Using the data that follows, return exactly the lines from the one that contains "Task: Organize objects" through the one that contains "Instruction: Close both", ends included.

DATA PROVIDED »
▬▬▬▬▬▬

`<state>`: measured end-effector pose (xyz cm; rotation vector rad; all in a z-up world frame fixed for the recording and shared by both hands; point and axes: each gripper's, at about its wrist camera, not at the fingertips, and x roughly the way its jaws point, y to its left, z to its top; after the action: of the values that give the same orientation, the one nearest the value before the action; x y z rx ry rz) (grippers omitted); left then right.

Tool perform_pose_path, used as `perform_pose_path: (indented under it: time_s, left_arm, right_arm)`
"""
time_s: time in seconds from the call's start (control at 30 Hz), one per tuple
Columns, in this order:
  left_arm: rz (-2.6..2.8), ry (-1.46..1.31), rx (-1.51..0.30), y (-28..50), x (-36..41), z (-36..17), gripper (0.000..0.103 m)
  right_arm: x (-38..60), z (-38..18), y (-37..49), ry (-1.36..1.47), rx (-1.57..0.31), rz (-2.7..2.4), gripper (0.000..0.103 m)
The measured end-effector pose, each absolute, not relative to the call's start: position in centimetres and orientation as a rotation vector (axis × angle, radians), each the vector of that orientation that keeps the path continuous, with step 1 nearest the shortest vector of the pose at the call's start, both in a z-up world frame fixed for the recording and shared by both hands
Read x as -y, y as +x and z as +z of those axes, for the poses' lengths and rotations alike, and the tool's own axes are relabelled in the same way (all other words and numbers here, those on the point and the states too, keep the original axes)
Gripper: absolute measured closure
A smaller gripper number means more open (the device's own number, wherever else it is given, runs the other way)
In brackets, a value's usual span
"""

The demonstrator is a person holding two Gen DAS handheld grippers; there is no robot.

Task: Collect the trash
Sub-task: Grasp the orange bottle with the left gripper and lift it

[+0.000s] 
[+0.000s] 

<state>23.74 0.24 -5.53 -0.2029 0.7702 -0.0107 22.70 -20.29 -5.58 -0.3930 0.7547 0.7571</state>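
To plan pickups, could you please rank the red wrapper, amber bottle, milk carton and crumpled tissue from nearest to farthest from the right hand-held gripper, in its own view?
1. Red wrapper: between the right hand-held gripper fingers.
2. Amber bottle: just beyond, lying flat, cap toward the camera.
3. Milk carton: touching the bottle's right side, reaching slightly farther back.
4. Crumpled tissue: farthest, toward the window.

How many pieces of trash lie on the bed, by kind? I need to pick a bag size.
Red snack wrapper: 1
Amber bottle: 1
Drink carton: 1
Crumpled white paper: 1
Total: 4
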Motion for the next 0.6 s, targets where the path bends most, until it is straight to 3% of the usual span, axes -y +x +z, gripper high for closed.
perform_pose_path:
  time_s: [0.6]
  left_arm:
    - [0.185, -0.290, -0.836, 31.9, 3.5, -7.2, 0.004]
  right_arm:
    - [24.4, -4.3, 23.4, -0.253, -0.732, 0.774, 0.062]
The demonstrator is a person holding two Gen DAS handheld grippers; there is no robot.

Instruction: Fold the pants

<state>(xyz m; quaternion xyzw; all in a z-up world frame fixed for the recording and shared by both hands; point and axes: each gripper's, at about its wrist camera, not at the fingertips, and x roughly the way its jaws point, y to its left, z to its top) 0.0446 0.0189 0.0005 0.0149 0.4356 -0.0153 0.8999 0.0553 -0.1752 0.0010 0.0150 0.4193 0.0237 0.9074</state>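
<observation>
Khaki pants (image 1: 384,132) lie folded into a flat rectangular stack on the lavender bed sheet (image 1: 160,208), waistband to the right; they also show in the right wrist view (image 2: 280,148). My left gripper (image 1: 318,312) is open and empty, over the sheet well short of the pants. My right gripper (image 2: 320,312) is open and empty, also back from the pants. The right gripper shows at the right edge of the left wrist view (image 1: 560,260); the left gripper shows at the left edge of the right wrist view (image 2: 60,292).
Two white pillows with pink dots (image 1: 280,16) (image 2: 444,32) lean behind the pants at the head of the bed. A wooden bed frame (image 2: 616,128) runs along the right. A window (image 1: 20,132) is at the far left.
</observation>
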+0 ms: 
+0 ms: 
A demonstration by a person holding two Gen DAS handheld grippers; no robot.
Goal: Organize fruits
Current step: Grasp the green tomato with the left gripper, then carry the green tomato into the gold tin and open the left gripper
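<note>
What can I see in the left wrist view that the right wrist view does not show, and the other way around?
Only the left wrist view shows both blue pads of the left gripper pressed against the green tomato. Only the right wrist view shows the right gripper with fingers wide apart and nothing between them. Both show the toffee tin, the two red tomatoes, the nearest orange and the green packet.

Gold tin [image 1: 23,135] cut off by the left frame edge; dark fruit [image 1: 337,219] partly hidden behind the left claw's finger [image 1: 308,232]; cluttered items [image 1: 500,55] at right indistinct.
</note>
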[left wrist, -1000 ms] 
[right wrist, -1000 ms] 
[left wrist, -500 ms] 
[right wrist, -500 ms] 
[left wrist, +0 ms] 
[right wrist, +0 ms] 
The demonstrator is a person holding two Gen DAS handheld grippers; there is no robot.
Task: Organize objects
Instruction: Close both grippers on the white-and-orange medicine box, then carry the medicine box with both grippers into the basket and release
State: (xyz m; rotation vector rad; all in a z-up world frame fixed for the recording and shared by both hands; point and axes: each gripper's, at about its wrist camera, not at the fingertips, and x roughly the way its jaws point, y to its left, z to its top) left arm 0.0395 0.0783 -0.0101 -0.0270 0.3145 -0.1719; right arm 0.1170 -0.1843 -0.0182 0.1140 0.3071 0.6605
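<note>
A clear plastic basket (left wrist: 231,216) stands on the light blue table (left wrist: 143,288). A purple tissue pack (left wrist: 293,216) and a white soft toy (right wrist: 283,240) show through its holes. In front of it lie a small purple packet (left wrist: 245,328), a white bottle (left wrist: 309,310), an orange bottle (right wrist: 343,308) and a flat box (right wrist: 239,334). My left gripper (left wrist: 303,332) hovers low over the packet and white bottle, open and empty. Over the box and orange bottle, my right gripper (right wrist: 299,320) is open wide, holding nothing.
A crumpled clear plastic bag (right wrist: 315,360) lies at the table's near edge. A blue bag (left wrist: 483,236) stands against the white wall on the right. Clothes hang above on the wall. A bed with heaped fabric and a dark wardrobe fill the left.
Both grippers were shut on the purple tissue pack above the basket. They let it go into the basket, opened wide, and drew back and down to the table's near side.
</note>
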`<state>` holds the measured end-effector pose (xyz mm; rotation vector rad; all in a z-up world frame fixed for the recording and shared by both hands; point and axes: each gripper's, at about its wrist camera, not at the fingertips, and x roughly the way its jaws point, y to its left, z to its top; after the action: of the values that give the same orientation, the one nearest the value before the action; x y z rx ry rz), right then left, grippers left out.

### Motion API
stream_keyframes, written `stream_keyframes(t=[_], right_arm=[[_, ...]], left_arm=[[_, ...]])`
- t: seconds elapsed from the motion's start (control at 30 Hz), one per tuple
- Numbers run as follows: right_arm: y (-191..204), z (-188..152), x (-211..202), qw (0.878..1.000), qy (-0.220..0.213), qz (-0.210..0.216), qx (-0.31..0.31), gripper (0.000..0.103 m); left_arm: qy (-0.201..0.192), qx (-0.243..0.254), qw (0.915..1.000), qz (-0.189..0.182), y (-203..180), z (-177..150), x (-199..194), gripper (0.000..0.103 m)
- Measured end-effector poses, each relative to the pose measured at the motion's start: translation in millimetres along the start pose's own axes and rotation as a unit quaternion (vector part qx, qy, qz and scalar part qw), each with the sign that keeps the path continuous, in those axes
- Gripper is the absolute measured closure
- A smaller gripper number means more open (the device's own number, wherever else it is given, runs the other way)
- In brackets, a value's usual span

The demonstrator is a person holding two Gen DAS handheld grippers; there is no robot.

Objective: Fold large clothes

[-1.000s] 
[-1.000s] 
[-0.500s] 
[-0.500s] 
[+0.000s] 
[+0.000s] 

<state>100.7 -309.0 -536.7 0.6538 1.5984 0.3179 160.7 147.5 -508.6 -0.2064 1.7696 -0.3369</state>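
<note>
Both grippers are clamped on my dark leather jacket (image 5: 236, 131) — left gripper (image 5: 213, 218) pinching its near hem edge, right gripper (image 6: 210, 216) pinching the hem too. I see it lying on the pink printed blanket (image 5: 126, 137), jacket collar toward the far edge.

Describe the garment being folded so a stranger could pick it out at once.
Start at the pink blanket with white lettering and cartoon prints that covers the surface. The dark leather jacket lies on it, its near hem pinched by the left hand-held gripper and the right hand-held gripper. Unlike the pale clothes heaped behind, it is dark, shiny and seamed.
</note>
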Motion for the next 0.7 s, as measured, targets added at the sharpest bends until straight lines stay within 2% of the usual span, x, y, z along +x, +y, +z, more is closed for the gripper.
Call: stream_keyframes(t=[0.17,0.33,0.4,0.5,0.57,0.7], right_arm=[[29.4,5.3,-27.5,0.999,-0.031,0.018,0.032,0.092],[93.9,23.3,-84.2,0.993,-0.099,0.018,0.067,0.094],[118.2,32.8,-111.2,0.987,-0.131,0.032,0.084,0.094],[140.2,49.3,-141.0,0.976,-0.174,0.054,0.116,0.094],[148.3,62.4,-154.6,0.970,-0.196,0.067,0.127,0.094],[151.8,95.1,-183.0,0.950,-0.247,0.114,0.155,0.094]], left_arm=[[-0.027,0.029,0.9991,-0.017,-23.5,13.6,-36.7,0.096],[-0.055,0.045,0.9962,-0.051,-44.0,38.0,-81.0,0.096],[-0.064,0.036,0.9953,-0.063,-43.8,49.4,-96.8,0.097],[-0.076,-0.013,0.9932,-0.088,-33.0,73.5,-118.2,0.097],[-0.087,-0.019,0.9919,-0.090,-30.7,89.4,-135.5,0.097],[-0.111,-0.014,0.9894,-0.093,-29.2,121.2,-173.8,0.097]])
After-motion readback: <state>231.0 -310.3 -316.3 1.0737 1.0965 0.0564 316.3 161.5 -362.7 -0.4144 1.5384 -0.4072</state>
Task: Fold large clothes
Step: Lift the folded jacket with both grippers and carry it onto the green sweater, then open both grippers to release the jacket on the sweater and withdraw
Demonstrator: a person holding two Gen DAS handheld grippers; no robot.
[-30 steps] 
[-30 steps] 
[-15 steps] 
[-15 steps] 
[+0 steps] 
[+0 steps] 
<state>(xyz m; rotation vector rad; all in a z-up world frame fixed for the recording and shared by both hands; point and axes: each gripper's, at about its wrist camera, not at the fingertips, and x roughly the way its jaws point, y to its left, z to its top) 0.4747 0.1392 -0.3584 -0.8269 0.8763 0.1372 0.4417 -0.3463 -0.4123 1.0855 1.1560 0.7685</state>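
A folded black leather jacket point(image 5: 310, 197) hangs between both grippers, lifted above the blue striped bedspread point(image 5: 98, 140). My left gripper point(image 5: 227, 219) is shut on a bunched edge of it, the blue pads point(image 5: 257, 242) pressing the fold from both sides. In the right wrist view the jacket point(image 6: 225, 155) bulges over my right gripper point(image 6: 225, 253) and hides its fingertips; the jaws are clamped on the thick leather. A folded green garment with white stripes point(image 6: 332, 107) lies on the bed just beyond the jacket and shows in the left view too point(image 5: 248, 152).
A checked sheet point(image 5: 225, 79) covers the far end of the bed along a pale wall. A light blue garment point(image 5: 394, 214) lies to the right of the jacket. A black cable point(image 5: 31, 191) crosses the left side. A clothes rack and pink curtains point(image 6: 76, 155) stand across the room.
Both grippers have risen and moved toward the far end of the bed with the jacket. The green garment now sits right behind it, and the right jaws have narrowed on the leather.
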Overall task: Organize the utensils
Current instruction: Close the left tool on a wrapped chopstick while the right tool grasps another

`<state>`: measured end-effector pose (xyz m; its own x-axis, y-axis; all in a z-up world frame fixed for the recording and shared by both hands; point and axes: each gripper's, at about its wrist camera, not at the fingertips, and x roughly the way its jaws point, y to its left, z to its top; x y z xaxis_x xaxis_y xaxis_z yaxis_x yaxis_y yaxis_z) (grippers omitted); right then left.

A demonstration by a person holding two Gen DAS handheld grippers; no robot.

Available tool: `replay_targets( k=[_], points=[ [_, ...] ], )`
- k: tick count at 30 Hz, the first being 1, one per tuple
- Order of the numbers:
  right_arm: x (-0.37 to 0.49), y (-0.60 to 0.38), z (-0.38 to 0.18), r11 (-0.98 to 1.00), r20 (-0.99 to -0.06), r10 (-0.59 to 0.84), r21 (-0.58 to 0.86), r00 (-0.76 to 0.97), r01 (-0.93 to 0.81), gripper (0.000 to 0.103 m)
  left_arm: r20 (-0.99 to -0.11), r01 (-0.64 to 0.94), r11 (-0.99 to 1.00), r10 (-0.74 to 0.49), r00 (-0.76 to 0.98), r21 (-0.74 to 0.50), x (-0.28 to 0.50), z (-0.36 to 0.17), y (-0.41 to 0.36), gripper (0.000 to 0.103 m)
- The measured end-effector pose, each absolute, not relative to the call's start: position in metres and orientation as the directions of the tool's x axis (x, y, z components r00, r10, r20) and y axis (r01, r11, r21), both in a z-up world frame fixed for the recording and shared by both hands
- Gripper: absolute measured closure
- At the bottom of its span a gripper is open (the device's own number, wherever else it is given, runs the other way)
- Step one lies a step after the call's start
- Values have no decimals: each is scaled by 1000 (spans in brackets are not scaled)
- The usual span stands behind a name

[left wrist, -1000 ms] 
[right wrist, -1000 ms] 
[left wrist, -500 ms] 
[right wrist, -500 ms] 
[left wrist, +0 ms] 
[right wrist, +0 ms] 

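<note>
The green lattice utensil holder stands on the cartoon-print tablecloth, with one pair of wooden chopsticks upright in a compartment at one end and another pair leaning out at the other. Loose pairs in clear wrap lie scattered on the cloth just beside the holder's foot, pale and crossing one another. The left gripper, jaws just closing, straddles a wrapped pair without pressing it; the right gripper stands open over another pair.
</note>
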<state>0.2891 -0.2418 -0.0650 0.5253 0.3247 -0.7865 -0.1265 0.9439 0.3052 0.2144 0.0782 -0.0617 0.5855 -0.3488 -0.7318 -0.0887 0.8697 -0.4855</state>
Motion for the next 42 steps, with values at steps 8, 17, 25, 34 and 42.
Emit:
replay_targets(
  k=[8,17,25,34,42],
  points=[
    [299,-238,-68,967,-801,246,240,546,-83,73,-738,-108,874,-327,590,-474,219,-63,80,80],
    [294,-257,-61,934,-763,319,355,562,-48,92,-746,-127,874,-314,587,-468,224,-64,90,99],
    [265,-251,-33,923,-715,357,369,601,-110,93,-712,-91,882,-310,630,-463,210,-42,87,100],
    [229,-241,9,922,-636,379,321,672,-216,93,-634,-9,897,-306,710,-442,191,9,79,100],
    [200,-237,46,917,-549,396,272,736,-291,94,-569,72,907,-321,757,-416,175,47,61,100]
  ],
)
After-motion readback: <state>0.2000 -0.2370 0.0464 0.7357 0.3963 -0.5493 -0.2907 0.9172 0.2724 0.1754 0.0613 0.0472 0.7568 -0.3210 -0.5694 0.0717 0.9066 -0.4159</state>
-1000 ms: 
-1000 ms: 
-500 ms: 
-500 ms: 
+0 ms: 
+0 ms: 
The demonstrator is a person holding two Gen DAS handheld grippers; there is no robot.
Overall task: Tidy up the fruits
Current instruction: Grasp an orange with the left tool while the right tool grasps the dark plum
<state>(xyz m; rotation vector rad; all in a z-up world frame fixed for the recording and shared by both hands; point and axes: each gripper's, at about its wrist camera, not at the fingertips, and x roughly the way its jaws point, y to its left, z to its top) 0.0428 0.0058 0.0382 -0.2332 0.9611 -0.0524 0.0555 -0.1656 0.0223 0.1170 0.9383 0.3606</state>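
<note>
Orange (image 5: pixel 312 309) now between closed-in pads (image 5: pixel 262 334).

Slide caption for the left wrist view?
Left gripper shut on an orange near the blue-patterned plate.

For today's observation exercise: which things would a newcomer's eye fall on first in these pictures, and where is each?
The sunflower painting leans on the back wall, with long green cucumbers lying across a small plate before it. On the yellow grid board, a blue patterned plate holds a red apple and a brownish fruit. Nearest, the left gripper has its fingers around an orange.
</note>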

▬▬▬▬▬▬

WRITTEN REPLY »
Task: Organize objects
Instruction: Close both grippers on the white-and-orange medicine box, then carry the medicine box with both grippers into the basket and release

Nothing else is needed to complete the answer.